Mildly Erotic Verse
Page 4
STEVE NASH
Critical Reading
When you breathe ‘Lead me into the woods’
I trace a breadcrumb trail down the flood
of your back, dropping two coin kisses
in the shallow hollows at the base.
When you purr ‘What’s the time Mr Wolf?’
I unravel a woodsman scar, rolling
a claw from clavicle to navel,
following the fault line with pointed tongue.
When you beg ‘Show me the lands in the sky’

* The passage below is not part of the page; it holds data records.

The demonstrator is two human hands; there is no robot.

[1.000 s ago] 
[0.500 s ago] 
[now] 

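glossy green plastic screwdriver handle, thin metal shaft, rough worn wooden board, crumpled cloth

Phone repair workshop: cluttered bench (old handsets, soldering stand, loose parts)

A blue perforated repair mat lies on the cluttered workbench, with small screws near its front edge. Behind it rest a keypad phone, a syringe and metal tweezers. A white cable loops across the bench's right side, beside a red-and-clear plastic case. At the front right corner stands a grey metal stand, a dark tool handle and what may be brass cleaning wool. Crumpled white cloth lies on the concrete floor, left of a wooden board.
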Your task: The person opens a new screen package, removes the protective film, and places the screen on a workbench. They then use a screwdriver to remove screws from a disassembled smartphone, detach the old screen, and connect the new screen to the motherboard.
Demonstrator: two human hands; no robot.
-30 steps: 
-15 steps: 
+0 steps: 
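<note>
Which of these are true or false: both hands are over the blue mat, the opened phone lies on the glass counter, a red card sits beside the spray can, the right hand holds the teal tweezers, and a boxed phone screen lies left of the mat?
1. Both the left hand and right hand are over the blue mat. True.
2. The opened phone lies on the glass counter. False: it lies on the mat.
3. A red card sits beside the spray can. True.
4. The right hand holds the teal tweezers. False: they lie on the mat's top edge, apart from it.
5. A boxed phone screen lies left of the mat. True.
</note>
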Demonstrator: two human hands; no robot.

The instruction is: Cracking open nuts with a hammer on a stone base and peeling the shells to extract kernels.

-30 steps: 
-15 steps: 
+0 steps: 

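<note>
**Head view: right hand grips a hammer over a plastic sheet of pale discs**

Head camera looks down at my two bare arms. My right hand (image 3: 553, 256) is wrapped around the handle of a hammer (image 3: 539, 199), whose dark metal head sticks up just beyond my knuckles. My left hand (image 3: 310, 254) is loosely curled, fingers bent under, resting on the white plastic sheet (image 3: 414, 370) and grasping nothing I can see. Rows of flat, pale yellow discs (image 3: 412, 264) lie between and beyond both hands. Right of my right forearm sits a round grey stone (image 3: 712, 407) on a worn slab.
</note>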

I spread beanstalk tendrils from the curve
of your calves, grazing ever upwards
to the gentle hum of fee – fi – fo – fum.

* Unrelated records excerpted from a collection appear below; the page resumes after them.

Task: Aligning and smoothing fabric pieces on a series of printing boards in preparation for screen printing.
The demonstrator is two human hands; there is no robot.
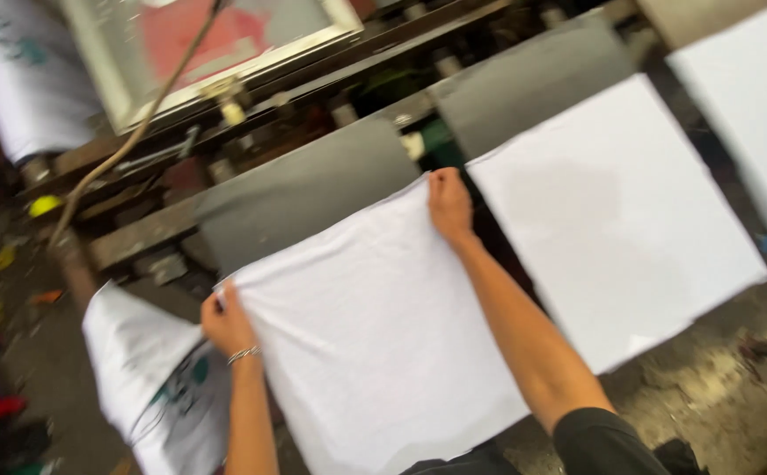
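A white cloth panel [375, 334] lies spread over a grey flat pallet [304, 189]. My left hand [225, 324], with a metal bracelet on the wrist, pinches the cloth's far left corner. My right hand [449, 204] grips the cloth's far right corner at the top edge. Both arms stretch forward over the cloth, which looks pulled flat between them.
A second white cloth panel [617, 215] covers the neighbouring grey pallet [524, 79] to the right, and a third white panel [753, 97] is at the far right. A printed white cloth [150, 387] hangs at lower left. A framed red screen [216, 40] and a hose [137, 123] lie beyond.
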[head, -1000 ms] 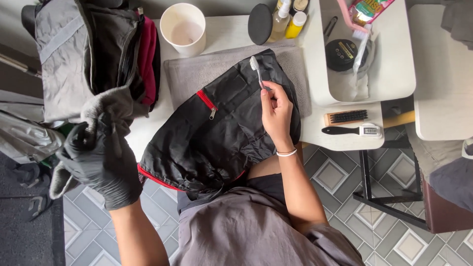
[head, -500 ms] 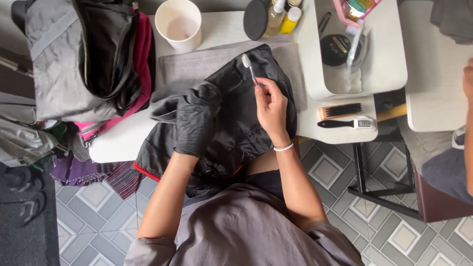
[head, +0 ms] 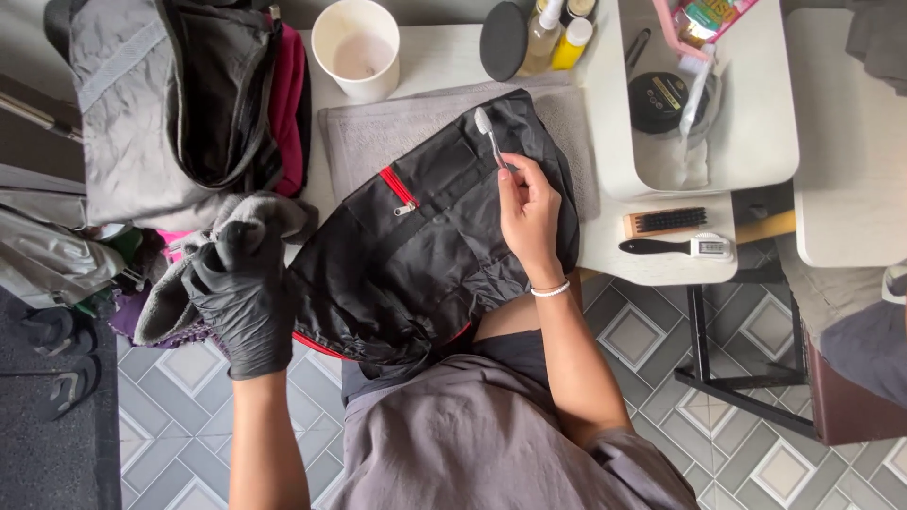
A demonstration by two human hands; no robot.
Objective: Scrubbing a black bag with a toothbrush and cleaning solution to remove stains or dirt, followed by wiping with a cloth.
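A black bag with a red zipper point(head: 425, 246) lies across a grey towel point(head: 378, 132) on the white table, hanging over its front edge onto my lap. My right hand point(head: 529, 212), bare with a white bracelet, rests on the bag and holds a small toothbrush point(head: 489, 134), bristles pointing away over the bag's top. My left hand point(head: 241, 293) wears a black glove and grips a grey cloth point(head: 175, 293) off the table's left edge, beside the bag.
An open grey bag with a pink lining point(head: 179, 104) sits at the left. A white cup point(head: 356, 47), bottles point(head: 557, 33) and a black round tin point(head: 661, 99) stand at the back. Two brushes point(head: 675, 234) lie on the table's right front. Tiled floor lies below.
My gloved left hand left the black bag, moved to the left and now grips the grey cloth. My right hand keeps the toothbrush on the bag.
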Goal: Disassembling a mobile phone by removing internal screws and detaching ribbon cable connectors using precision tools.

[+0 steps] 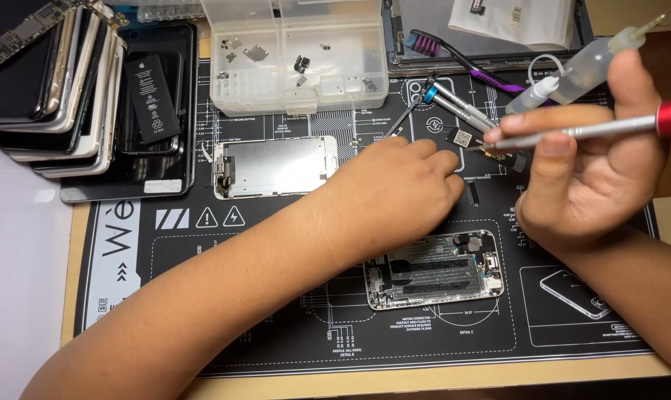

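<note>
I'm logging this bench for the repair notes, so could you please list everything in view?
Work mat: one, black with white line drawings, covering the table.
Opened phone body: one, silver, on the mat near the front.
Metal shield plate: one, silver, on the mat left of centre.
Parts box: one, clear plastic, at the back.
Stack of phones: several, dark and pale, back left.
Battery: one, black, lying on that stack.
Brush: one, purple bristles, at the back.
Squeeze bottle: one, clear, back right.
Screwdriver: one, silver with red cap, held in right hand.
Left hand: fingers down on the mat.
Right hand: raised, gripping the screwdriver.
</note>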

When you call out ‘Mirror, show me the future’
I press a promise from my lips to yours:
no matter the vision your emerald eyes see,
the reflection in mine is all that you need.
But when you scream ‘Shuck me like an oyster!’
I wish you came with appendices.
LYNN HOFFMAN
Rhyming Rita and Silver Sam
Rhyming Rita’s watching Silver Sam –
she likes to watch the old man’s muscles,
vines, she says, smaller harvest, sweeter fruit.
She’s couched just so, a pillow here
a cushion there. He walks slowly, naked,
smiling as if time were no thing at all.
(Sammy knows about time, seen his share,
likes it every way but empty.)
He kneels and draws the lines of Venus lightly
with his fingers, skating figures on her warm skin.
She gathers him in, he fits just so you know.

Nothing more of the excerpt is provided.